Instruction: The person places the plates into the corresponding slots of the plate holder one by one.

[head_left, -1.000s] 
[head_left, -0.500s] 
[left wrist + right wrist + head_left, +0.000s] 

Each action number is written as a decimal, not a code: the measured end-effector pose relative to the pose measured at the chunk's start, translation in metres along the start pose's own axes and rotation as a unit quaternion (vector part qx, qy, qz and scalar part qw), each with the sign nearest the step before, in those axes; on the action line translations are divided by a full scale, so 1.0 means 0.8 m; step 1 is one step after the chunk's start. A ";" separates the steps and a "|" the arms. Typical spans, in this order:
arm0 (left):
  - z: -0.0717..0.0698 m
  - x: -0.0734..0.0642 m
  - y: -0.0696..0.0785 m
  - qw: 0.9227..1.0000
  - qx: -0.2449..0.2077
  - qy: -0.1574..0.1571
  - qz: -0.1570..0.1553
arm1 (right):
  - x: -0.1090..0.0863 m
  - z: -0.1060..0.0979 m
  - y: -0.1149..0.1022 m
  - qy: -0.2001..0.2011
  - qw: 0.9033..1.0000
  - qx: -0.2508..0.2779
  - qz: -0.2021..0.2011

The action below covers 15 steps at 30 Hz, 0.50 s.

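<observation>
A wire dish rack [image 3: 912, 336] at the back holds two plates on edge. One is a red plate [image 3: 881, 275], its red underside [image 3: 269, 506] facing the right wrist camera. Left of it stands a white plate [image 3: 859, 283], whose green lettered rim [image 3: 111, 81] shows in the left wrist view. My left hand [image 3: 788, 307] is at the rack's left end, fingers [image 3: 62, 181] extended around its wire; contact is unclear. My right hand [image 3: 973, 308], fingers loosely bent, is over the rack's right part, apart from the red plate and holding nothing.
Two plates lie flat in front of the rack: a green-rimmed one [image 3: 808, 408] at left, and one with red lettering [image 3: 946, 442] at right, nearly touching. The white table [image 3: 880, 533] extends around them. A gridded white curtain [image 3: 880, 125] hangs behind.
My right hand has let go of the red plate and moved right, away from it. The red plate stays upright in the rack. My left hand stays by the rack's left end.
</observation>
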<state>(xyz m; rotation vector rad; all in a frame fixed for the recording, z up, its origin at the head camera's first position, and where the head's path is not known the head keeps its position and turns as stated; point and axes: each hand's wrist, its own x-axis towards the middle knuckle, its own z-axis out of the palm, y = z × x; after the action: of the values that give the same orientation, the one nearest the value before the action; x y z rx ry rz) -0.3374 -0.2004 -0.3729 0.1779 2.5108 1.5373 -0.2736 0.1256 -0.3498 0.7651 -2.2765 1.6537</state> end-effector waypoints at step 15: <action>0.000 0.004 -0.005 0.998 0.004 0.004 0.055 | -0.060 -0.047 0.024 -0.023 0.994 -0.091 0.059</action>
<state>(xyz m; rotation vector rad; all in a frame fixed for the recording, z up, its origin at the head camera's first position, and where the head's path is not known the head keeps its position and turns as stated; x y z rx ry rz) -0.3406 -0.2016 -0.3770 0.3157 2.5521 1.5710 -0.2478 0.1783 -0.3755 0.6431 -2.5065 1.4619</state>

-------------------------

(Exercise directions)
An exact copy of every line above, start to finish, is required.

(Task output)
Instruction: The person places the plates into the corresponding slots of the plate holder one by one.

[head_left, -1.000s] 
[head_left, -0.500s] 
[left wrist + right wrist + head_left, +0.000s] 

Each action number is written as a decimal, not a code: the measured end-effector pose relative to the pose measured at the chunk's start, translation in metres along the start pose's own axes and rotation as a unit quaternion (vector part qx, qy, qz and scalar part qw), each with the sign nearest the step before, in those axes; on the action line translations are divided by a full scale, so 1.0 means 0.8 m; step 1 is one step after the chunk's start. A ";" separates the steps and a "|" the arms. Typical spans, in this order:
arm0 (left):
  - z: -0.0717..0.0698 m
  - x: -0.0734..0.0642 m
  - y: -0.0696..0.0785 m
  - qw: 0.9227..1.0000
  - qx: -0.2449..0.2077
  - qy: -0.1574..0.1571
  - qz: -0.1570..0.1553
arm1 (right):
  - x: -0.1090..0.0863 m
  - z: -0.1060..0.0979 m
  - y: -0.1149..0.1022 m
  - qy: -0.2001..0.2011
  - qw: 0.9033..1.0000
  - qx: -0.2508..0.2779
  - qz: -0.2021..0.2011

The action below covers 15 steps at 30 Hz, 0.50 s.

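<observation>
A wire dish rack [image 3: 912, 336] at the back holds two plates on edge. One is a red plate [image 3: 881, 275], its red underside [image 3: 269, 506] facing the right wrist camera. Left of it stands a white plate [image 3: 859, 283], whose green lettered rim [image 3: 111, 81] shows in the left wrist view. My left hand [image 3: 788, 307] is at the rack's left end, fingers [image 3: 62, 181] extended around its wire; contact is unclear. My right hand [image 3: 973, 308], fingers loosely bent, is over the rack's right part, apart from the red plate and holding nothing.
Two plates lie flat in front of the rack: a green-rimmed one [image 3: 808, 408] at left, and one with red lettering [image 3: 946, 442] at right, nearly touching. The white table [image 3: 880, 533] extends around them. A gridded white curtain [image 3: 880, 125] hangs behind.
My right hand has let go of the red plate and moved right, away from it. The red plate stays upright in the rack. My left hand stays by the rack's left end.
</observation>
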<state>(xyz m; rotation vector rad; all in a frame fixed for the recording, z up, its origin at the head camera's first position, and where the head's path is not known the head keeps its position and turns as stated; point and axes: each hand's wrist, its own x-axis towards the middle knuckle, its own z-axis out of the palm, y = z × x; after the action: of the values that give the same orientation, the one nearest the value before the action; x y z rx ry rz) -0.3374 -0.2004 -0.3729 0.1779 2.5108 1.5373 -0.2736 0.1256 -0.3498 0.7651 -2.2765 1.6537</state> end-effector waypoints at step 15: <action>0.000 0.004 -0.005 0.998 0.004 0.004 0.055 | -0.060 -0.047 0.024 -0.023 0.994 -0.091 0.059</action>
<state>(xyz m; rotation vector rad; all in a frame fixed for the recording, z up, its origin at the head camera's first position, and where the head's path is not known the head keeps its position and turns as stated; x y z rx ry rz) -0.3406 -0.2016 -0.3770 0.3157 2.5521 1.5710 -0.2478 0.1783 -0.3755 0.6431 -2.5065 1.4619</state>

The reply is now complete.